> Problem to work on
Each entry below is to be returned exactly, with any pictures left out.

-- Records shown follows --

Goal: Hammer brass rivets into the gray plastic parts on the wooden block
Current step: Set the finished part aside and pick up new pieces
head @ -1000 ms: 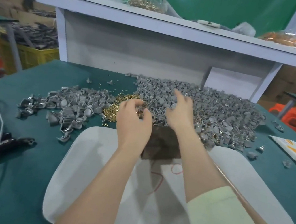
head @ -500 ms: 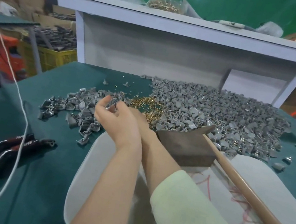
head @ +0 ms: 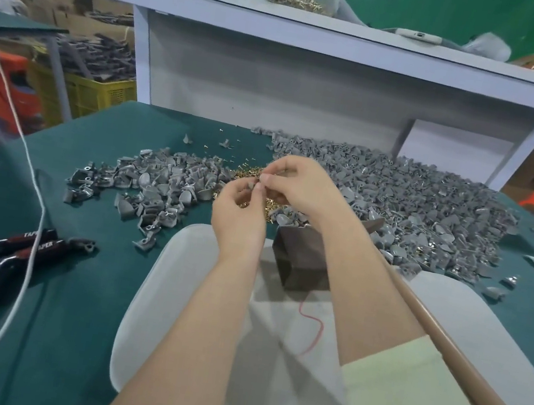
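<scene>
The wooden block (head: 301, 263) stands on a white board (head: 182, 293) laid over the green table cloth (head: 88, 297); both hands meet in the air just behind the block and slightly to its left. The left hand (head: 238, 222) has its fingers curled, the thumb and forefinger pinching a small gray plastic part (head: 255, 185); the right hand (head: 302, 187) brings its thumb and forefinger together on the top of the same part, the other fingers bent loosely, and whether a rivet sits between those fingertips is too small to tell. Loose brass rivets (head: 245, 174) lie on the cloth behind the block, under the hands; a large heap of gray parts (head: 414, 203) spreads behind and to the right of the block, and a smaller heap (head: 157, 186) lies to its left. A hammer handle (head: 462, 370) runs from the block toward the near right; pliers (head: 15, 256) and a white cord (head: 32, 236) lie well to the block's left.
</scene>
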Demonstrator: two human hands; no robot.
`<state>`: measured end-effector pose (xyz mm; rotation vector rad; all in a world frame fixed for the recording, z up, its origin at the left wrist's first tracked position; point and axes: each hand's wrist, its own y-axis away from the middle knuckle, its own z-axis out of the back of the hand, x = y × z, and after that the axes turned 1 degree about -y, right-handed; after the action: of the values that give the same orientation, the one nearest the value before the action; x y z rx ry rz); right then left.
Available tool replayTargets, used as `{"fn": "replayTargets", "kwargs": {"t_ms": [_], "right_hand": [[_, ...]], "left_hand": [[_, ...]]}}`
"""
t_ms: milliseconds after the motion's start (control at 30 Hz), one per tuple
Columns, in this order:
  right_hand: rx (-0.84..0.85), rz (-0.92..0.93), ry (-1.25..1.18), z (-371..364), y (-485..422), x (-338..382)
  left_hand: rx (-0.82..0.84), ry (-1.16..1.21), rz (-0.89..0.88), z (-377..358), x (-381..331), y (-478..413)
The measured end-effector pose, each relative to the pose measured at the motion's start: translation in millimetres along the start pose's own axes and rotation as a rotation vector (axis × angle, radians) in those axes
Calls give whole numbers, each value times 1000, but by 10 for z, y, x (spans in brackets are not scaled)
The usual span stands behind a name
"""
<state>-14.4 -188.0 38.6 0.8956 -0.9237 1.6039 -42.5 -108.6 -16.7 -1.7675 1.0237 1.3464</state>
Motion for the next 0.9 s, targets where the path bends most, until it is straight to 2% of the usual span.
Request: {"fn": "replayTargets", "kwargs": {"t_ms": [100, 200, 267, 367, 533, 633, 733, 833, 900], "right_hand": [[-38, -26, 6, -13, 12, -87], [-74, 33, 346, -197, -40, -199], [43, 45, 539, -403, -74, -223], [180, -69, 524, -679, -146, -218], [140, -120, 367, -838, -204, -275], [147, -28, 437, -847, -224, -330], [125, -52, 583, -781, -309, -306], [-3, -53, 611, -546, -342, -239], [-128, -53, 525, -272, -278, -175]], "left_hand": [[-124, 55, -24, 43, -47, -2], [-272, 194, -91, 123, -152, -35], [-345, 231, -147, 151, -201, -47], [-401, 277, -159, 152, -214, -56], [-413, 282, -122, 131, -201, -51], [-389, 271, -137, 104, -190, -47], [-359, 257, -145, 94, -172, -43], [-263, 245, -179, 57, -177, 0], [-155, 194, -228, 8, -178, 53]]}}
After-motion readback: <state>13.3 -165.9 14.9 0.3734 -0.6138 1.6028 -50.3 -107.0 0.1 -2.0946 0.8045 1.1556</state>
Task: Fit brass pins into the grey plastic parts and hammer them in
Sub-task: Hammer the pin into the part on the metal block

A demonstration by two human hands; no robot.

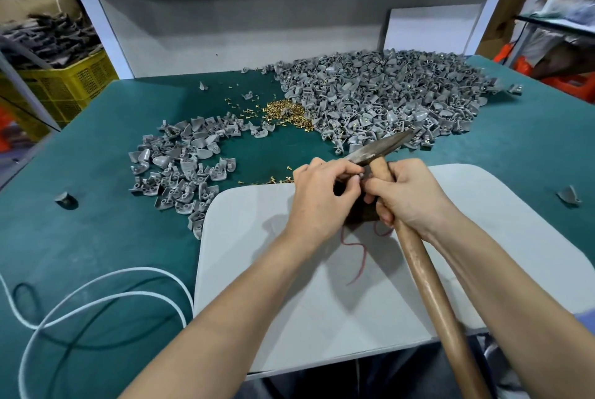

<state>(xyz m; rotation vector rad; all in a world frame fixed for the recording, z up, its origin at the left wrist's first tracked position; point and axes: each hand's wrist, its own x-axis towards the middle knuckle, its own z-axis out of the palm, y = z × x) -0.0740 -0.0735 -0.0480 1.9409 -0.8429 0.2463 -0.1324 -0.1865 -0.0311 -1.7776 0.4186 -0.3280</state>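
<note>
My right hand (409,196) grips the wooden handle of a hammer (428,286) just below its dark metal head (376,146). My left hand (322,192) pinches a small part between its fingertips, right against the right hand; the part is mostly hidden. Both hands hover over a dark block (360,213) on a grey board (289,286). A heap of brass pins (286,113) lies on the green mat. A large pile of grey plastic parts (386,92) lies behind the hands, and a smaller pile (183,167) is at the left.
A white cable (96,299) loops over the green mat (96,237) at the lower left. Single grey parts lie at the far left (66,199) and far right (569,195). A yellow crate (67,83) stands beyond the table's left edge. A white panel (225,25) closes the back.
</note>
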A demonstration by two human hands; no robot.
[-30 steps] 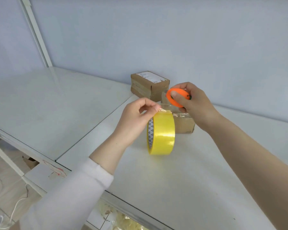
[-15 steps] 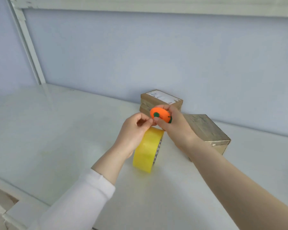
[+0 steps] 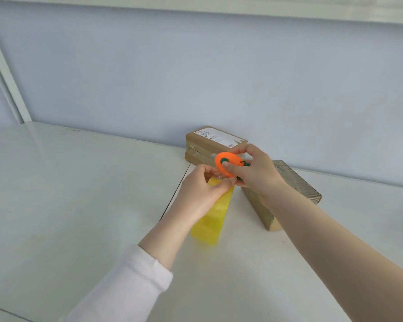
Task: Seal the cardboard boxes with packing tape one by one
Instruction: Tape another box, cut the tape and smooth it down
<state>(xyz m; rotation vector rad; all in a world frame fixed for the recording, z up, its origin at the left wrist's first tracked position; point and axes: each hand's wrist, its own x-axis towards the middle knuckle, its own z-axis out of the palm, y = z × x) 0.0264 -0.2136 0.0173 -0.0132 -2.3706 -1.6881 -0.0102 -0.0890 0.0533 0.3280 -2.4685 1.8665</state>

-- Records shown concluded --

> Result for this task
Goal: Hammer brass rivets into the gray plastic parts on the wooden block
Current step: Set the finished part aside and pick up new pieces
head @ -1000 ms: 
head @ -500 ms: 
head @ +0 ms: 
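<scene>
The wooden block (head: 301, 263) stands on a white board (head: 182, 293) laid over the green table cloth (head: 88, 297); both hands meet in the air just behind the block and slightly to its left. The left hand (head: 238, 222) has its fingers curled, the thumb and forefinger pinching a small gray plastic part (head: 255, 185); the right hand (head: 302, 187) brings its thumb and forefinger together on the top of the same part, the other fingers bent loosely, and whether a rivet sits between those fingertips is too small to tell. Loose brass rivets (head: 245, 174) lie on the cloth behind the block, under the hands; a large heap of gray parts (head: 414, 203) spreads behind and to the right of the block, and a smaller heap (head: 157, 186) lies to its left. A hammer handle (head: 462, 370) runs from the block toward the near right; pliers (head: 15, 256) and a white cord (head: 32, 236) lie well to the block's left.
</scene>
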Demonstrator: two human hands; no robot.
`<state>`: measured end-effector pose (xyz mm; rotation vector rad; all in a world frame fixed for the recording, z up, its origin at the left wrist's first tracked position; point and axes: each hand's wrist, its own y-axis away from the middle knuckle, its own z-axis out of the back of the hand, x = y × z, and after that the axes turned 1 degree about -y, right-handed; after the action: of the values that give the same orientation, the one nearest the value before the action; x y z rx ry rz); right then left.
Available tool replayTargets, used as `{"fn": "replayTargets", "kwargs": {"t_ms": [_], "right_hand": [[_, ...]], "left_hand": [[_, ...]]}}`
"""
t_ms: milliseconds after the motion's start (control at 30 Hz), one per tuple
Columns, in this order:
  right_hand: rx (-0.84..0.85), rz (-0.92..0.93), ry (-1.25..1.18), z (-371..364), y (-485..422), x (-338..382)
  left_hand: rx (-0.82..0.84), ry (-1.16..1.21), rz (-0.89..0.88), z (-377..358), x (-381..331), y (-478..413)
The measured end-effector pose, each relative to the pose measured at the motion's start: translation in millimetres along the start pose's own axes and rotation as a rotation vector (axis × angle, radians) in those axes
Calls give whole numbers, each value times 1000, but by 10 for z, y, x (spans in brackets are not scaled)
The usual span stands behind a name
"""
<state>-14.4 -188.0 38.6 0.8956 -0.9237 1.6039 -42.5 -108.6 -16.7 -1.7675 1.0237 1.3464</state>
Motion for the next 0.9 s, targets where the path bends most, until it is straight to 2% of the usual span.
Request: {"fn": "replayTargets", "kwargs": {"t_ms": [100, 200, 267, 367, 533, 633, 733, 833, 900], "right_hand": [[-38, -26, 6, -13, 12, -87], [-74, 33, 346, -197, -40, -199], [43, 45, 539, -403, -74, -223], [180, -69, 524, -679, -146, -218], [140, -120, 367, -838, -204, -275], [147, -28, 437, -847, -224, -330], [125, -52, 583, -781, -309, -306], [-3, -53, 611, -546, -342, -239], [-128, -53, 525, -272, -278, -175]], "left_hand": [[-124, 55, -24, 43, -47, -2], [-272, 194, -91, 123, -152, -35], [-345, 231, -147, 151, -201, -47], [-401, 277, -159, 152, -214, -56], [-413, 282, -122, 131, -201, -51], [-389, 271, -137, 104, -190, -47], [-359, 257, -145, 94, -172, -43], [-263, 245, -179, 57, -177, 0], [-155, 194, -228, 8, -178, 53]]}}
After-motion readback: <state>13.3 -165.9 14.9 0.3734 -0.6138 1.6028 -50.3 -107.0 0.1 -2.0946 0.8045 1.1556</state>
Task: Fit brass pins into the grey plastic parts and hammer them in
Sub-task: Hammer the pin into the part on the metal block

A demonstration by two human hands; no robot.


<state>(xyz m; rotation vector rad; all in a world frame fixed for the recording, z up, its origin at the left wrist's first tracked position; point and axes: each hand's wrist, its own x-axis towards the middle knuckle, its own z-axis out of the palm, y = z × x) -0.0740 -0.0735 -0.0480 1.9409 -0.8429 0.2463 -0.1324 -0.1865 -0.0311 -1.7776 0.4186 -0.3280</state>
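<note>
My right hand (409,196) grips the wooden handle of a hammer (428,286) just below its dark metal head (376,146). My left hand (322,192) pinches a small part between its fingertips, right against the right hand; the part is mostly hidden. Both hands hover over a dark block (360,213) on a grey board (289,286). A heap of brass pins (286,113) lies on the green mat. A large pile of grey plastic parts (386,92) lies behind the hands, and a smaller pile (183,167) is at the left.
A white cable (96,299) loops over the green mat (96,237) at the lower left. Single grey parts lie at the far left (66,199) and far right (569,195). A yellow crate (67,83) stands beyond the table's left edge. A white panel (225,25) closes the back.
</note>
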A demonstration by two human hands; no robot.
[-30 steps] 
[-15 steps] 
[+0 steps] 
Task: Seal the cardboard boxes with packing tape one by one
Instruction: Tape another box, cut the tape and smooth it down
<state>(xyz m; rotation vector rad; all in a world frame fixed for the recording, z up, its origin at the left wrist's first tracked position; point and axes: each hand's wrist, its own x-axis towards the middle knuckle, its own z-axis out of the palm, y = z × x) 0.0264 -0.2136 0.0173 -0.0132 -2.3706 -1.6881 -0.0102 -0.0890 0.0533 0.3280 -2.4685 1.8665</state>

This exercise requires nothing more.